Aim of the exercise >> Your reply should be the complete data, reproduced exactly.

---------- Task input ----------

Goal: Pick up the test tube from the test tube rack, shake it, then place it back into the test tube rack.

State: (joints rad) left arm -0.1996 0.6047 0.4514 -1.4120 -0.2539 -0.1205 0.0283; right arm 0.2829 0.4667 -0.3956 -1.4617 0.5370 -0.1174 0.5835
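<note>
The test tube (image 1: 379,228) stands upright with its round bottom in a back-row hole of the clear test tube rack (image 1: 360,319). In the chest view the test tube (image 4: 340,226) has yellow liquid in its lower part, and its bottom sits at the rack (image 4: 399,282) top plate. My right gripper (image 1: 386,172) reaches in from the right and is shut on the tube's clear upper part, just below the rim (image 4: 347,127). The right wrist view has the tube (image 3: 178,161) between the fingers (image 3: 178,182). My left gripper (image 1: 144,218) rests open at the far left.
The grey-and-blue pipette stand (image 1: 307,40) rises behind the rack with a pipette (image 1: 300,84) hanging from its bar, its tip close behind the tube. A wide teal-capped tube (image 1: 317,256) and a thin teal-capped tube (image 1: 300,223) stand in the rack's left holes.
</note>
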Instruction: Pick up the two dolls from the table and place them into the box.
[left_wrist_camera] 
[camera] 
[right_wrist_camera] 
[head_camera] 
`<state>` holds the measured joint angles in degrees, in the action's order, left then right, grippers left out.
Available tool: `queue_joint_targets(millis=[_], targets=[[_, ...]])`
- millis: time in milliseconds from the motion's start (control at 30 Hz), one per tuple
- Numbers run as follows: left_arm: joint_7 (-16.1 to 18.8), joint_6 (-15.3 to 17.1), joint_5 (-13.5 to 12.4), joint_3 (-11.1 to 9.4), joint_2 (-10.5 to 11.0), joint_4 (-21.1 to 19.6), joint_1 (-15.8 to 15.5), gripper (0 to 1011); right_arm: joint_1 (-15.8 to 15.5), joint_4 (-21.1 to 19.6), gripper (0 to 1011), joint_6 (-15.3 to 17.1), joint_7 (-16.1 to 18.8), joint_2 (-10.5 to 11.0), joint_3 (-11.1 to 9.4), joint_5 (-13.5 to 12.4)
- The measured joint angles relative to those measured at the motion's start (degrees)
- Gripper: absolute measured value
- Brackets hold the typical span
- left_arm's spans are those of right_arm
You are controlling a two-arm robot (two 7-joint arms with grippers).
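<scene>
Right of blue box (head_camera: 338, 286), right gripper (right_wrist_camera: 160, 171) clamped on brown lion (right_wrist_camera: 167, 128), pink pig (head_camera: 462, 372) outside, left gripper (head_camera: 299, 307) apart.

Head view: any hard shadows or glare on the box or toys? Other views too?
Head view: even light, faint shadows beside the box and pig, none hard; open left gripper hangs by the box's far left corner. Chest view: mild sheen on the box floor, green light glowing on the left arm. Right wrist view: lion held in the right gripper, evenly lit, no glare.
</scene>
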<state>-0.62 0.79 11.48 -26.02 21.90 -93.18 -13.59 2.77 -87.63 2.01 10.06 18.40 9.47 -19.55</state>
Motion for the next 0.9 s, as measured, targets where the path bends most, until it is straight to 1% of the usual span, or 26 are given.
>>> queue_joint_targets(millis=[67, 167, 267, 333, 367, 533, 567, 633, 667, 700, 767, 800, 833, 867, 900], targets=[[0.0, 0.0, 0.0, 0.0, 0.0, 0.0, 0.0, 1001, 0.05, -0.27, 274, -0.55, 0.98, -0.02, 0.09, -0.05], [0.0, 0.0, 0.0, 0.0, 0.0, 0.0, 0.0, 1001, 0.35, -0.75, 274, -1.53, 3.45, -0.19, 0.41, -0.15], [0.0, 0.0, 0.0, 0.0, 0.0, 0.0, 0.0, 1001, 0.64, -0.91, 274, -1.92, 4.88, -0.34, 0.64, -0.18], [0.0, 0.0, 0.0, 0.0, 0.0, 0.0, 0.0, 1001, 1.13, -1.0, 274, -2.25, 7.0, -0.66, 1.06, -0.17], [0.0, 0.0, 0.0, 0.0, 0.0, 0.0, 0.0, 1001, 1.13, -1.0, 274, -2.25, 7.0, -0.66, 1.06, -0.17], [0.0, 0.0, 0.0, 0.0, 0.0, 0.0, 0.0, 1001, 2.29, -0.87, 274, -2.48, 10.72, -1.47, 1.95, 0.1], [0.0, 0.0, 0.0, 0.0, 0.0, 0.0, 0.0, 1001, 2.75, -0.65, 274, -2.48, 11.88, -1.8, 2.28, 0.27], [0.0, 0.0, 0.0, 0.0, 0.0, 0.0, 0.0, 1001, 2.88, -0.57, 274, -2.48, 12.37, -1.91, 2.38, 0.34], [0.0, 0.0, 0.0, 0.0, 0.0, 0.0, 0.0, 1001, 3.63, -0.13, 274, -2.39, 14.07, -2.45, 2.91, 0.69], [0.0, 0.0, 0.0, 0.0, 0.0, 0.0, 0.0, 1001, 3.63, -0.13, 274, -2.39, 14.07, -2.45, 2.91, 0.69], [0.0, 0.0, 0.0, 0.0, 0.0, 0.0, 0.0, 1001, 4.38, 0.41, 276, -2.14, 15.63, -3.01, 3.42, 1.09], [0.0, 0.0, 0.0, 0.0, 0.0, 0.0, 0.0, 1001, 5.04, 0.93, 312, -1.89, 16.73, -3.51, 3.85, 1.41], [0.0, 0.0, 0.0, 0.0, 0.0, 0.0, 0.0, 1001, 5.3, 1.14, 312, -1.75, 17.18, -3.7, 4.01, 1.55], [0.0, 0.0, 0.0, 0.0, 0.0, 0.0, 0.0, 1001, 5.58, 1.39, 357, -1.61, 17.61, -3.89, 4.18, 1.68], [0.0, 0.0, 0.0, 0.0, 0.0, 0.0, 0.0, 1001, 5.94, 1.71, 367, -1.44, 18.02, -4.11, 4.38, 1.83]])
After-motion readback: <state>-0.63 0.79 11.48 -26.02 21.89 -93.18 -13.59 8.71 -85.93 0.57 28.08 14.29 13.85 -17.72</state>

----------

Expected answer >>
Goal: Pick up the test tube from the test tube rack, shake it, then place it back into the test tube rack.

State: (joints rad) left arm -0.1996 0.6047 0.4514 -1.4120 -0.2539 -0.1205 0.0283; right arm 0.2829 0.4667 -0.3956 -1.4617 0.5370 -0.1174 0.5835
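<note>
The test tube (image 1: 379,228) stands upright with its round bottom in a back-row hole of the clear test tube rack (image 1: 360,319). In the chest view the test tube (image 4: 340,226) has yellow liquid in its lower part, and its bottom sits at the rack (image 4: 399,282) top plate. My right gripper (image 1: 386,172) reaches in from the right and is shut on the tube's clear upper part, just below the rim (image 4: 347,127). The right wrist view has the tube (image 3: 178,161) between the fingers (image 3: 178,182). My left gripper (image 1: 144,218) rests open at the far left.
The grey-and-blue pipette stand (image 1: 307,40) rises behind the rack with a pipette (image 1: 300,84) hanging from its bar, its tip close behind the tube. A wide teal-capped tube (image 1: 317,256) and a thin teal-capped tube (image 1: 300,223) stand in the rack's left holes.
</note>
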Instruction: Pick up the two dolls from the table and place them into the box.
[left_wrist_camera] 
[camera] 
[right_wrist_camera] 
[head_camera] 
`<state>` holds the measured joint angles in degrees, in the action's order, left then right, grippers left out.
Available tool: `queue_joint_targets(millis=[_], targets=[[_, ...]])`
- millis: time in milliseconds from the motion's start (control at 30 Hz), one per tuple
- Numbers run as follows: left_arm: joint_7 (-16.1 to 18.8), joint_6 (-15.3 to 17.1), joint_5 (-13.5 to 12.4), joint_3 (-11.1 to 9.4), joint_2 (-10.5 to 11.0), joint_4 (-21.1 to 19.6), joint_1 (-15.8 to 15.5), gripper (0 to 1011); right_arm: joint_1 (-15.8 to 15.5), joint_4 (-21.1 to 19.6), gripper (0 to 1011), joint_6 (-15.3 to 17.1), joint_7 (-16.1 to 18.8), joint_2 (-10.5 to 11.0), joint_3 (-11.1 to 9.4), joint_5 (-13.5 to 12.4)
- The measured joint angles relative to those measured at the motion's start (degrees)
- Gripper: absolute measured value
- Brackets hold the typical span
- left_arm's spans are those of right_arm
You are controlling a two-arm robot (two 7-joint arms with grippers).
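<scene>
Right of blue box (head_camera: 338, 286), right gripper (right_wrist_camera: 160, 171) clamped on brown lion (right_wrist_camera: 167, 128), pink pig (head_camera: 462, 372) outside, left gripper (head_camera: 299, 307) apart.

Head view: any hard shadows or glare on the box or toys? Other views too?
Head view: even light, faint shadows beside the box and pig, none hard; open left gripper hangs by the box's far left corner. Chest view: mild sheen on the box floor, green light glowing on the left arm. Right wrist view: lion held in the right gripper, evenly lit, no glare.
</scene>
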<state>-0.62 0.79 11.48 -26.02 21.90 -93.18 -13.59 2.77 -87.63 2.01 10.06 18.40 9.47 -19.55</state>
Motion for the next 0.9 s, as measured, targets where the path bends most, until it is straight to 1% of the usual span, or 26 are given.
>>> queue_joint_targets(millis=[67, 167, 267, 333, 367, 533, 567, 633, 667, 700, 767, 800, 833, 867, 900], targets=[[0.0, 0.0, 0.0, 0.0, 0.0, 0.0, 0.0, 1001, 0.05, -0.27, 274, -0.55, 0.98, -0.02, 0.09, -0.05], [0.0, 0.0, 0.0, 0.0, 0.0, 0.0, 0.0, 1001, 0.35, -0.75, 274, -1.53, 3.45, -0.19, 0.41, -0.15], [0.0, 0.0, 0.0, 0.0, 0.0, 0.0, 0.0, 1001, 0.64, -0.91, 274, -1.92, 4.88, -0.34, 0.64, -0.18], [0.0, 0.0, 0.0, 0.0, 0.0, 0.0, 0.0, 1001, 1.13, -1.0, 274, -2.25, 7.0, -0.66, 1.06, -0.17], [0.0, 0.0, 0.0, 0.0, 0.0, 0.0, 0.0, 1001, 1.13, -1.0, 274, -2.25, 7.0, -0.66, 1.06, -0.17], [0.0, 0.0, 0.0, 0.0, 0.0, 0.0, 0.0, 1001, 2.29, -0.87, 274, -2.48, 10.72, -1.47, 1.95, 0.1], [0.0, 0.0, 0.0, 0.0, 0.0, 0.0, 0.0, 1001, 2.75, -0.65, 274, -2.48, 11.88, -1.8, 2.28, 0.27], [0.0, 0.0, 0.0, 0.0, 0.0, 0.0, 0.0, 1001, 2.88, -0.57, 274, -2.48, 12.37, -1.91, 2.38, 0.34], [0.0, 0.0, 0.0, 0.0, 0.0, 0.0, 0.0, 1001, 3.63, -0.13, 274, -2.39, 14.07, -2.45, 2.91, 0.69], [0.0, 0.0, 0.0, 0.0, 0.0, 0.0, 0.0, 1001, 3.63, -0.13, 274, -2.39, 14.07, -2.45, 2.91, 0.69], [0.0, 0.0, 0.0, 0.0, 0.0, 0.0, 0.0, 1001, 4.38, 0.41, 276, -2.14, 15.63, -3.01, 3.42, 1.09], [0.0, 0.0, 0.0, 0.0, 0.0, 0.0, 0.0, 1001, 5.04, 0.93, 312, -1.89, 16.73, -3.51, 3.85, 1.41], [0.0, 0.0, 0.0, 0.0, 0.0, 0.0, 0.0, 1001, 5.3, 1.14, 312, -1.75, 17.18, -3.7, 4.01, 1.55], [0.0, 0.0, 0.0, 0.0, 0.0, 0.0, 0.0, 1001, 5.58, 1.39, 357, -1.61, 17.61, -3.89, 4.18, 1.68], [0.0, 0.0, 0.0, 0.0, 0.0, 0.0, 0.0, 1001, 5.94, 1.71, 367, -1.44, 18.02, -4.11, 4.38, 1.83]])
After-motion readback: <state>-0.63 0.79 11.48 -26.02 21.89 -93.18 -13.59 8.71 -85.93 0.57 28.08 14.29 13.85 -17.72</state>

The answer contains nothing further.